[Dataset records — start]

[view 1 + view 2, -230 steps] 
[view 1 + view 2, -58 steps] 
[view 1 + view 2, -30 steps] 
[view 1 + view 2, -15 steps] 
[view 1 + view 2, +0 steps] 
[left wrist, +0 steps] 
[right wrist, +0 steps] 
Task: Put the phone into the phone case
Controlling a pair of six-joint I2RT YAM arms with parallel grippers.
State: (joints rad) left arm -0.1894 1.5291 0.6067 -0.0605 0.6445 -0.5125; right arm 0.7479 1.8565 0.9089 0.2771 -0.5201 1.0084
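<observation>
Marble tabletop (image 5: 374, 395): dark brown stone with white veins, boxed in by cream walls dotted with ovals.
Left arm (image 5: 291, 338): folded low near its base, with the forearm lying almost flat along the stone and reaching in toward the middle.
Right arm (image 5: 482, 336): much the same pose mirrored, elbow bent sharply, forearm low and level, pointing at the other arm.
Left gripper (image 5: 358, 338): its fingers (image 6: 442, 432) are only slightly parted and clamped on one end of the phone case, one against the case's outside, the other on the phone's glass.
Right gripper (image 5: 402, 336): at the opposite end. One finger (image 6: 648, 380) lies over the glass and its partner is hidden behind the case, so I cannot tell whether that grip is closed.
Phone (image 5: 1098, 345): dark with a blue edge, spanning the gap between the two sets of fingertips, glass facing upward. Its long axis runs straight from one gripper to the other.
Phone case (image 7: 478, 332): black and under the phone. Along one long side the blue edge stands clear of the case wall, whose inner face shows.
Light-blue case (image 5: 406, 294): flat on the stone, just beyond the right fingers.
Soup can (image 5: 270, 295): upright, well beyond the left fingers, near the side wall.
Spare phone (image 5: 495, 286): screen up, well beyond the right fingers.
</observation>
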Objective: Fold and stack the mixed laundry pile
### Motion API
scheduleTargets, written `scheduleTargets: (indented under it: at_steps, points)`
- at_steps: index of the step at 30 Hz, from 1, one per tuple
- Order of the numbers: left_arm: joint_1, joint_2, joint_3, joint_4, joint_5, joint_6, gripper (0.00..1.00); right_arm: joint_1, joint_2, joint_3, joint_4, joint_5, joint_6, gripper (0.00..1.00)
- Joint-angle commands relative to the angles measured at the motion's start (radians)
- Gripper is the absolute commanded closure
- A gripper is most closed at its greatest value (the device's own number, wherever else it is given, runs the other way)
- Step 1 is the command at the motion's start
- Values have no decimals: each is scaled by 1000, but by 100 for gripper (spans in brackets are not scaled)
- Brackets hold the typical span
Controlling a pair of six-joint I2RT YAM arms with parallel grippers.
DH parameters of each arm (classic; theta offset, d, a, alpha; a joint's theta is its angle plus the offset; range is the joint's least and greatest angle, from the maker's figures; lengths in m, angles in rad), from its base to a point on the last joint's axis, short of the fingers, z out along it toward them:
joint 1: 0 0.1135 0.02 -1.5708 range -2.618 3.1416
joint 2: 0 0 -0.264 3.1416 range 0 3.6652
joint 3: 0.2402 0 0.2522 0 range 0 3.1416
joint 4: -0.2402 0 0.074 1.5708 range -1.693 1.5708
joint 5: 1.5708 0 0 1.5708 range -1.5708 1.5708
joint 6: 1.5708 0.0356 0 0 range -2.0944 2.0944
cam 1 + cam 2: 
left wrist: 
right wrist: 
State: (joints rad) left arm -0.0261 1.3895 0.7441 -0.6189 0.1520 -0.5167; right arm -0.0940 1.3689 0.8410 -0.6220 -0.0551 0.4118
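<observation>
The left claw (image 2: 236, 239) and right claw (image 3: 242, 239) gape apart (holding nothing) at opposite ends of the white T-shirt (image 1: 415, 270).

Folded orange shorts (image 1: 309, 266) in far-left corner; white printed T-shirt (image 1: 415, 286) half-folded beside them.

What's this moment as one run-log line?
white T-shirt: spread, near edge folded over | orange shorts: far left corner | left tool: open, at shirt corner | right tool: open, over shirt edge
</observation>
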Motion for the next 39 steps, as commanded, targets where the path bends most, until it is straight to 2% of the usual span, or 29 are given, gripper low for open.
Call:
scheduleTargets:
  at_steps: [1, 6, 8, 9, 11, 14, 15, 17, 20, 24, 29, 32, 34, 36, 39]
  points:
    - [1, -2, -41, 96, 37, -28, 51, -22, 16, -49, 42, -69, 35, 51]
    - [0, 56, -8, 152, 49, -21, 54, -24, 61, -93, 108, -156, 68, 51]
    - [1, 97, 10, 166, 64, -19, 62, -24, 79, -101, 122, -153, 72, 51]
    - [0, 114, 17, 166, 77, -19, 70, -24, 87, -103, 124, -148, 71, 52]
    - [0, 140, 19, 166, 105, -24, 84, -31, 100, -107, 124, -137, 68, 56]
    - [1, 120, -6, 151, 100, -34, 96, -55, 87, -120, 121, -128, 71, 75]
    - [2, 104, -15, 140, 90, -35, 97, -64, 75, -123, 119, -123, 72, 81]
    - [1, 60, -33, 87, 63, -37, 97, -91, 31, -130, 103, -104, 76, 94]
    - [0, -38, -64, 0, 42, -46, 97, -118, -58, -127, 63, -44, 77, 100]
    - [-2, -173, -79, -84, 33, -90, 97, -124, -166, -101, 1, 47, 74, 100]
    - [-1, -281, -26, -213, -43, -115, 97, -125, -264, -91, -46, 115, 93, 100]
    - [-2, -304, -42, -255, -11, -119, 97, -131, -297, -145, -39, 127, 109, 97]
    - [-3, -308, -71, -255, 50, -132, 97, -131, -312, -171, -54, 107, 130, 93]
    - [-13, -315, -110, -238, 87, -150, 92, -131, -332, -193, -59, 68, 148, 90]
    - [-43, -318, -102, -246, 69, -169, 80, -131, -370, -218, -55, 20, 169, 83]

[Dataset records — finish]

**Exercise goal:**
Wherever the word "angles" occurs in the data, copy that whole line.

**Solved exercise:**
- Joint-angle commands relative to the angles measured at the motion's start (radians)
DH parameters of each arm (classic; theta offset, d, a, alpha; a joint's theta is its angle plus the offset; range is the joint's least and greatest angle, from the maker's figures; lengths in m, angles in rad), from its base to a point on the last joint's axis, short of the fingers, z out along it toward them:

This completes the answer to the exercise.